Libertação análoga ocorreu em outubro de 2023, quando 12 padres presos foram enviados da Nicarágua para Roma. Em agosto de 2022, o bispo de Matagalpa, Rolando Álvarez, defensor dos direitos humanos e crítico do regime de Ortega, foi forçado a permanecer na sua residência oficial junto a vários padres, seminaristas e um leigo. Duas semanas depois, quase sem comida, a polícia da Nicarágua invadiu a casa, capturou Álvarez e levou-o para Manágua, capital do país, onde foi posto em prisão domiciliar. Em 10 de fevereiro de 2023, o bispo foi condenado a mais de 26 anos de prisão por traição à pátria. Desde então, estava detido na prisão conhecida como “La Modelo”, onde estão detidos presos políticos do regime.

Isidoro Mora foi preso pelas autoridades nicaraguenses a 20 de dezembro de 2023, em meio a uma onda de prisões de padres católicos que totalizou mais de 15 prisões, só naquele mês. O bispo havia celebrado a missa um dia antes em Matagalpa, na qual rezou por Rolando Álvarez.

A 1 de janeiro, o Papa disse ter preocupação com a situação do país, “onde bispos e padres foram privados da sua liberdade”. A 2 de janeiro, Matthew Miller, porta-voz do Departamento de Estado dos EUA, exigiu que o governo da Nicarágua libertasse, imediata e incondicionalmente, o bispo Rolando Álvarez, detido injustamente há 500 dias. “A liberdade de crença é um direito humano.
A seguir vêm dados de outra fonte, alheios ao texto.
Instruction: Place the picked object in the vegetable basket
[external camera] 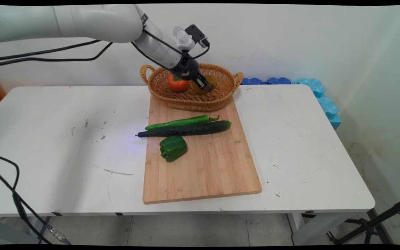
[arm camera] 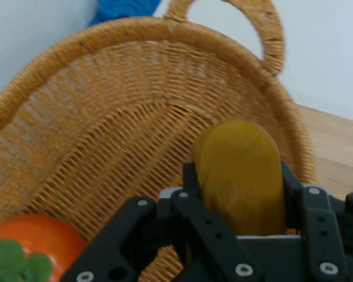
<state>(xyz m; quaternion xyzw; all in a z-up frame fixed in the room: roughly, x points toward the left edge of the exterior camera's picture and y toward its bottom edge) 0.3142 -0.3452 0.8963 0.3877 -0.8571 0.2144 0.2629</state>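
Observation:
My gripper [external camera: 205, 85] reaches down into an oval wicker basket [external camera: 189, 100] at the far end of a wooden cutting board [external camera: 214, 166]. It is shut on a smooth yellow-brown oval thing [external camera: 211, 82], perhaps a potato. In the hand view that yellow-brown oval [arm camera: 241, 176] stands between the two fingers of the gripper [arm camera: 238, 197], just above the basket's woven wall [arm camera: 106, 135]. An orange persimmon with a green top [external camera: 177, 84] lies in the basket just left of the gripper, and it shows at the lower left of the hand view [arm camera: 23, 247].
On the board lie a long green chilli [external camera: 182, 122], a dark cucumber [external camera: 186, 129] right beside it, and a green bell pepper [external camera: 173, 148] nearer the front. Blue foam blocks [external camera: 321, 97] line the table's far right edge. Black cables hang at the left.

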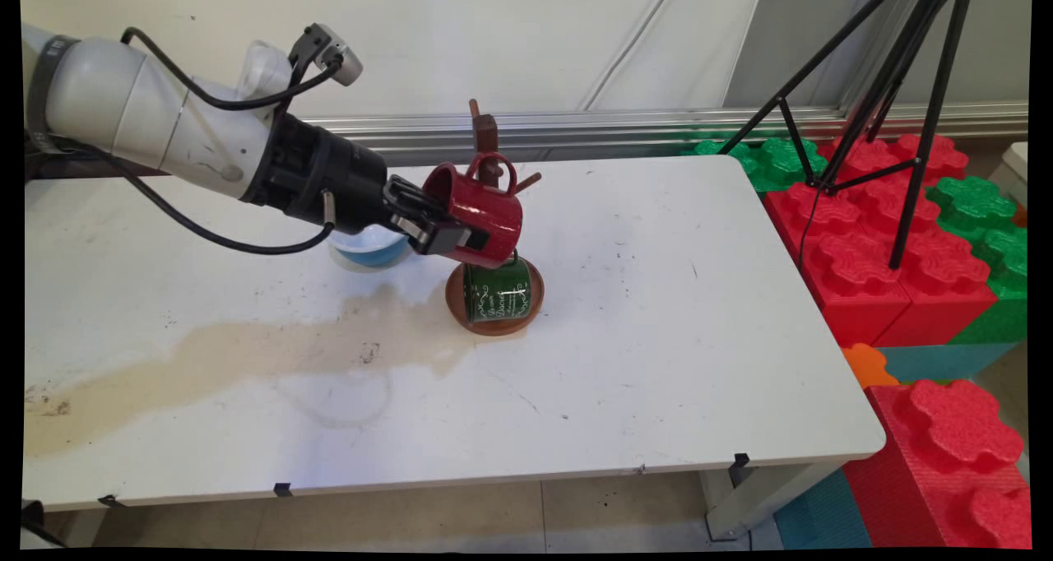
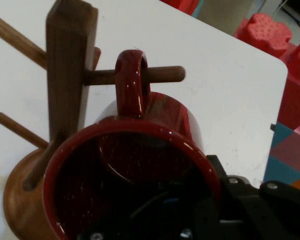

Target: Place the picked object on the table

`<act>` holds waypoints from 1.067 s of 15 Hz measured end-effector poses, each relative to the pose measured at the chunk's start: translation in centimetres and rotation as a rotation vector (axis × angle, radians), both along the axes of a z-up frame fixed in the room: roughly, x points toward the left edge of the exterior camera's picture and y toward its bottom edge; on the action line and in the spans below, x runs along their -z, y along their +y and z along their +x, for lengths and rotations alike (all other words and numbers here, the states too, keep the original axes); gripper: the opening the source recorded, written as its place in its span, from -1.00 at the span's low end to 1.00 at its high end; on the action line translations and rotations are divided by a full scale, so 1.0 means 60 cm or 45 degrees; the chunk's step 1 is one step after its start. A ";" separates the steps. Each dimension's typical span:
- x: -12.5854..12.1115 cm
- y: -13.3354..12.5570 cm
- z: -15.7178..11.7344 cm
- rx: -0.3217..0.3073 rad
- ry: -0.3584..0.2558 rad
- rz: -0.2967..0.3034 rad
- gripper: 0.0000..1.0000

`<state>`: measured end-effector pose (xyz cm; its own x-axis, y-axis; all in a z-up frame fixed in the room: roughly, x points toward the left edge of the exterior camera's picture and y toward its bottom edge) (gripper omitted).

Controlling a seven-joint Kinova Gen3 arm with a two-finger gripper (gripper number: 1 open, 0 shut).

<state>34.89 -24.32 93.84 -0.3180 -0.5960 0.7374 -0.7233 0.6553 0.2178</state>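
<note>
The gripper (image 1: 448, 228) has its fingers clamped on the rim of a red mug (image 1: 477, 211). The mug's handle hangs on a peg of the wooden mug tree (image 2: 70, 75). Below sits a green mug (image 1: 496, 289) with white writing too small to read.

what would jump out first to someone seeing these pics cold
The red mug held tilted in the black pincer, near the table's middle, draws the eye first. Its handle is looped over a peg of the wooden mug tree, as the hand view shows. Just below it a green mug hangs over the tree's round base, and a long tan stain runs across the table's left half.
</note>
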 end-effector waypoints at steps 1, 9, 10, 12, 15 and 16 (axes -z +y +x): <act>-0.002 0.002 -0.003 0.006 0.006 -0.001 -1.00; -0.020 0.023 -0.029 0.068 0.040 -0.015 -1.00; -0.020 0.026 -0.031 0.071 0.039 -0.011 -1.00; -0.022 0.037 -0.035 0.084 0.035 0.000 -1.00; -0.026 0.059 -0.039 0.117 0.021 0.025 -1.00; -0.026 0.065 -0.040 0.128 0.012 0.032 -1.00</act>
A continuação da detenção de Álvarez é inadmissível”, disse Miller. E o deputado católico Chris Smith, republicano de Nova Jersey, disse ao Congresso, a 30 de novembro de 2023: “O bispo Álvarez é um homem inocente que suporta um sofrimento indescritível. Sua vida e ministério têm sido um exemplo inspirador de compaixão, bondade, integridade e serviço altruísta.”

***

Aponta-se o dedo a regimes comunistas, mas outros regimes também sabem perseguir!